Recently Issued Accounting Pronouncements

In October 2021, the FASB issued ASU 2021-08, Business Combinations (Topic 805): Accounting for Contract Assets and Contract Liabilities from Contracts with Customers. ASU 2021-08 requires that an entity (acquirer) recognize and measure contract assets and contract liabilities in accordance with Topic 606 (Revenue from Contracts with Customers) as if the entity had originated the contracts. ASU 2021-08 is effective for the Company beginning January 1, 2023. The Company will consider adopting this ASU and the effects of adoption on the Company’s financial statements when it next completes a business combination.

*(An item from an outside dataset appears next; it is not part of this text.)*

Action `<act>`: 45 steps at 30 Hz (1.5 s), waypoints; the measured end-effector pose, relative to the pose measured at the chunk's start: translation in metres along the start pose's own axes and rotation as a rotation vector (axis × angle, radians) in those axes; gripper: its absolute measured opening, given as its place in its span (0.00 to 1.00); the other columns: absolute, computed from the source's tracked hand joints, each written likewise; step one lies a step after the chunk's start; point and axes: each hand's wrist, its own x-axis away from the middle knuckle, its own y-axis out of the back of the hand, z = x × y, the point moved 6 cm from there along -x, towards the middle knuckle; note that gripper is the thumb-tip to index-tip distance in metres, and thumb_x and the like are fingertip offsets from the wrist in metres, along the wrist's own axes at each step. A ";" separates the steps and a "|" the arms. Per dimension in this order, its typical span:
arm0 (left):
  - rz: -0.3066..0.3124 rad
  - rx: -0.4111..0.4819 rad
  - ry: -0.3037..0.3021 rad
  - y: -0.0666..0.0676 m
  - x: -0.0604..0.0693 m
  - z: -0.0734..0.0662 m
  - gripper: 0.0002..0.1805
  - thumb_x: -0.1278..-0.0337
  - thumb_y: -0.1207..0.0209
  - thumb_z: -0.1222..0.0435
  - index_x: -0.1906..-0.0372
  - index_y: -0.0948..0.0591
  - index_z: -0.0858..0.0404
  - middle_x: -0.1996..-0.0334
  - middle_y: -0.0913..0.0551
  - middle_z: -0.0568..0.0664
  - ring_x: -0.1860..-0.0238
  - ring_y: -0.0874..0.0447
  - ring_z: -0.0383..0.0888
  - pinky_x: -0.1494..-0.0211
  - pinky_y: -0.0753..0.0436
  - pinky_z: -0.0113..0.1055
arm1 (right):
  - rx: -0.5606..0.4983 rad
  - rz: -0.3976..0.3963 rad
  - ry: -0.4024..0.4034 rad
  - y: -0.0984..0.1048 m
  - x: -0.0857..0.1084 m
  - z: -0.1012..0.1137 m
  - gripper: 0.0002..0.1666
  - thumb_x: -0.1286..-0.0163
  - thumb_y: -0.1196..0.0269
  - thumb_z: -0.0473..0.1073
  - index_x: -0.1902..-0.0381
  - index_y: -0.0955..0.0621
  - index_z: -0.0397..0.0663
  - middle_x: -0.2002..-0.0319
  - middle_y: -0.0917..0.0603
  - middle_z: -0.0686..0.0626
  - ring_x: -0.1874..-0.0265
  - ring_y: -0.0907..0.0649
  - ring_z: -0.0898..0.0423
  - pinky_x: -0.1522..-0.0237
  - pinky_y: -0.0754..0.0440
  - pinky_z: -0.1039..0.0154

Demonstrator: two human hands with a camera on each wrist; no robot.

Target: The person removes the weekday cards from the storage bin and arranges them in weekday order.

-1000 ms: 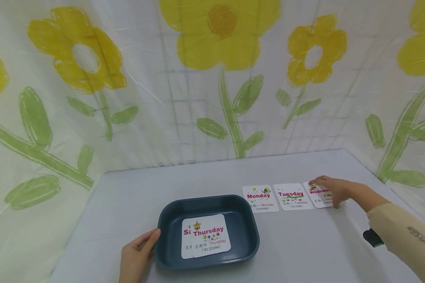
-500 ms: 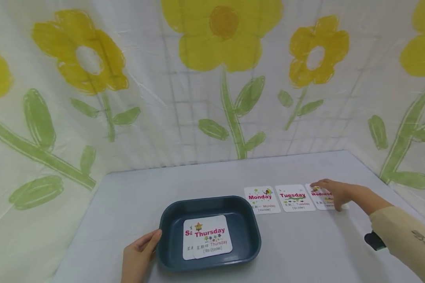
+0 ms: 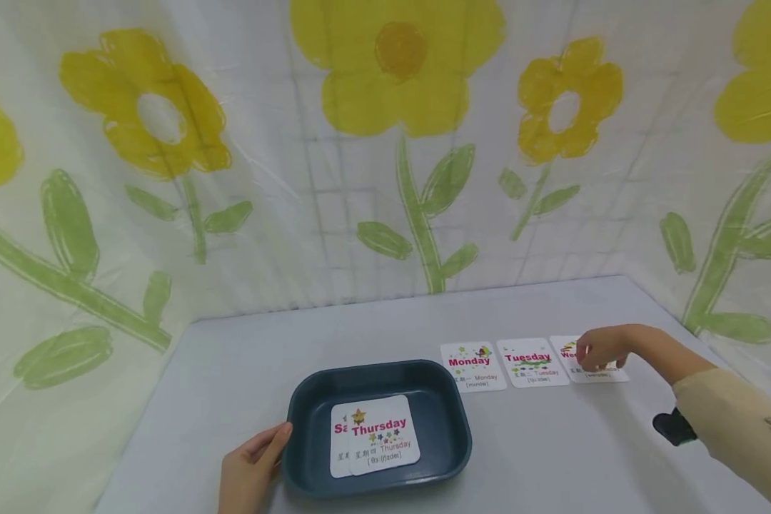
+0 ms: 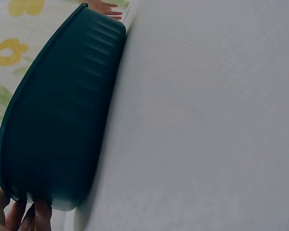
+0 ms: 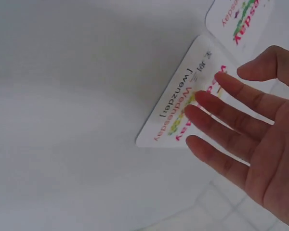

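Centrally, at the bottom of the head view, a dark blue-green tray (image 3: 435,421) is set on a pale worktop (image 3: 540,450). Its left rim is gripped by the left hand (image 3: 249,467), at the lower left of the frame; in the left wrist view, the thumb and fingers are seen at the tray's near end, in the bottom left corner. Inside the tray, left of its middle, a white Thursday card (image 3: 383,437) is laid over a second card (image 3: 338,448), of which only the letters "Sa" can be read at the start of its red word.

Right of centre, three more white cards are lined up in a row: a Monday card (image 3: 472,368), its lower left corner covered by the tray's rim, then a Tuesday card (image 3: 532,363), then a Wednesday card (image 3: 567,353). The last is partly covered by the right hand (image 3: 604,348), whose fingers are shown loosely extended and parted in the right wrist view; whether the card is touched cannot be told. The right forearm is covered by a beige sleeve (image 3: 729,428). Behind, a white backdrop (image 3: 263,250) is printed with yellow flowers and green leaves.
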 end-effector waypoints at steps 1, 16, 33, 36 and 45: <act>0.001 0.001 0.002 0.000 0.000 0.000 0.41 0.55 0.40 0.38 0.51 0.21 0.72 0.54 0.19 0.64 0.51 0.20 0.57 0.61 0.16 0.39 | -0.013 0.015 -0.011 -0.001 0.001 0.002 0.13 0.39 0.41 0.40 0.57 0.24 0.41 0.61 0.24 0.45 0.61 0.24 0.49 0.61 0.19 0.47; -0.010 0.018 -0.006 -0.001 -0.001 0.003 0.41 0.56 0.40 0.38 0.51 0.21 0.72 0.53 0.19 0.65 0.50 0.21 0.59 0.62 0.16 0.39 | -0.022 -0.001 0.019 -0.011 0.009 0.040 0.14 0.41 0.40 0.40 0.56 0.26 0.45 0.62 0.25 0.47 0.64 0.25 0.50 0.67 0.18 0.53; 0.007 -0.002 -0.010 -0.002 -0.003 0.004 0.40 0.55 0.40 0.38 0.51 0.21 0.72 0.52 0.20 0.65 0.49 0.22 0.60 0.60 0.16 0.42 | 0.147 -0.096 0.276 -0.018 0.010 0.173 0.19 0.44 0.36 0.41 0.53 0.24 0.48 0.55 0.21 0.44 0.60 0.23 0.52 0.59 0.20 0.53; 0.006 -0.008 -0.014 -0.003 -0.004 0.005 0.40 0.54 0.40 0.38 0.51 0.21 0.72 0.52 0.20 0.65 0.49 0.22 0.60 0.60 0.16 0.42 | 0.169 -0.096 0.308 -0.017 0.011 0.193 0.19 0.44 0.36 0.41 0.53 0.23 0.48 0.56 0.21 0.46 0.61 0.22 0.53 0.58 0.19 0.55; 0.000 0.002 -0.013 -0.003 -0.004 0.005 0.42 0.56 0.41 0.37 0.51 0.21 0.72 0.52 0.20 0.65 0.49 0.22 0.60 0.58 0.17 0.44 | 0.278 -0.085 0.371 -0.023 0.008 0.236 0.19 0.43 0.37 0.43 0.52 0.23 0.51 0.55 0.21 0.52 0.55 0.23 0.56 0.53 0.21 0.58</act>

In March 2020, the FASB issued ASU 2020-04, Reference Rate Reform (Topic 848): Facilitation of the Effects of Reference Rate Reform on Financial Reporting, which provides optional expedients and exceptions for applying U.S. GAAP to contracts, hedging relationships, and other transactions that reference the London Interbank Offered Rate (“LIBOR”) or another reference rate expected to be discontinued because of reference rate reform. This guidance was effective upon issuance as of March 12, 2020 and may be adopted as reference rate reform activities occur through December 31, 2022. The FASB subsequently issued ASU 2022-06, Reference Rate Reform (Topic 848): Deferral of the Sunset Date of Topic 848, which extends the cessation date of certain LIBOR from December 31, 2022 to June 30, 2023. We have not yet applied any of the expedients and exceptions and do not expect this guidance to have a material impact on our financial statements.